Przeczytaj: Rhein-Neckar - Vive Kielce. Polacy nie sprostali niemieckiemu gigantowi

- Rewolucji nie będzie, bo Stephane musi się poruszać w dość zamkniętym gronie zawodników - tłumaczy "Super Expressowi" Niemczyk. - Skład tworzy się pod określony pomysł na grę. I podkreślam, że nie zawsze w kadrze grają najlepsi, ale ci, którzy do tego pomysłu najlepiej pasują. W takiej drużynie jak reprezentacja wszystkie trybiki muszą idealnie współpracować, to zawsze jest połączenie umiejętności i charakteru - dodaje twórca sukcesów "Złotek", który ma już swoich faworytów do wyjściowego składu na mundial.

- To są ci gracze, których ja bym widział w zespole - zastrzega. - Do szczytowej formy z najlepszych czasów wraca Paweł Zagumny i on powinien być w szóstce. Widziałbym w niej też Bartosza Kurka i Michała Winiarskiego, choć nie wiem, jak ze zdrowiem tego drugiego po urazie. W odwodzie jest jednak Michał Kubiak, który rozgrywa fantastyczny sezon w lidze. Jeśli utrzyma formę do mistrzostw świata, może być rewelacją mundialu.
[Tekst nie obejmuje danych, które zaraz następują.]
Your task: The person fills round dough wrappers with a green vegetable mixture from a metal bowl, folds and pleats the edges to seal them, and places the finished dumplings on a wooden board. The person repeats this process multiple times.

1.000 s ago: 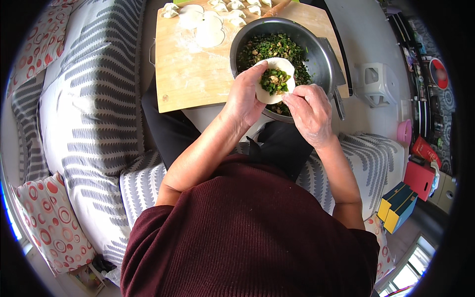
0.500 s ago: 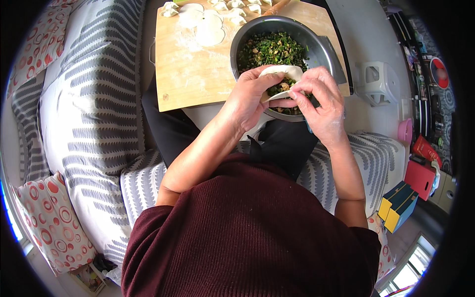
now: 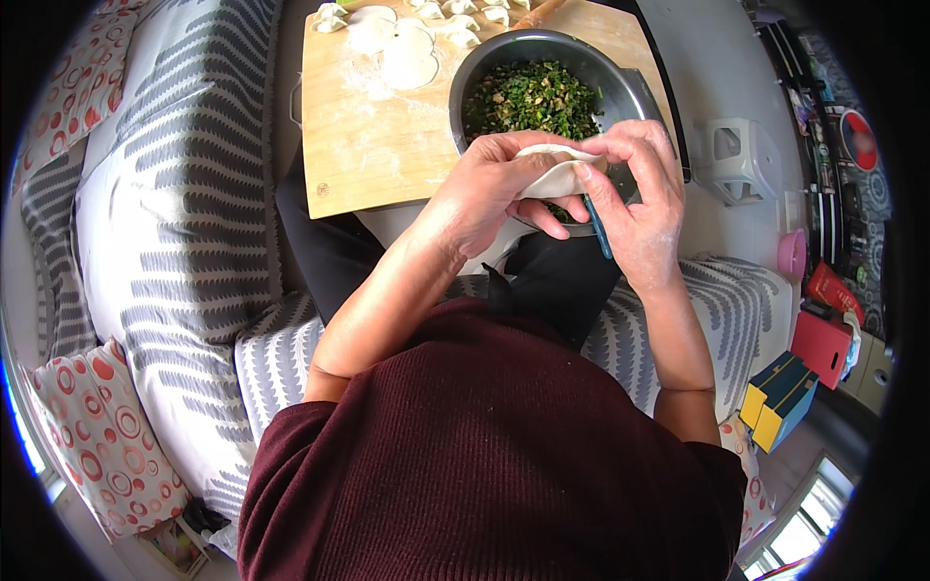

W ataku coraz mocniejsza jest pozycja Grzegorza Boćka, na środku mamy bogactwo wyboru, z Piotrem Nowakowskim i Grzegorzem Kosokiem na czele - analizuje Niemczyk.

Słynny szkoleniowiec nie zapomina o Wlazłym, który nie mógł się dogadać z poprzednim selekcjonerem Andreą Anastasim i miał wiele pretensji o organizację drużyny narodowej do PZPS.

- To oczywiste, że gracz tej klasy powinien być w kadrze - nie ma wątpliwości Niemczyk. - To wspaniały atakujący z wielkim doświadczeniem, choć trzeba mieć na uwadze, że nie będzie się już rozwijał tak jak Bociek. Poza tym on musi bardzo chcieć być w zespole narodowym, a nie tylko chcieć. Na taki turniej jak mistrzostwa świata trzeba czekać z utęsknieniem.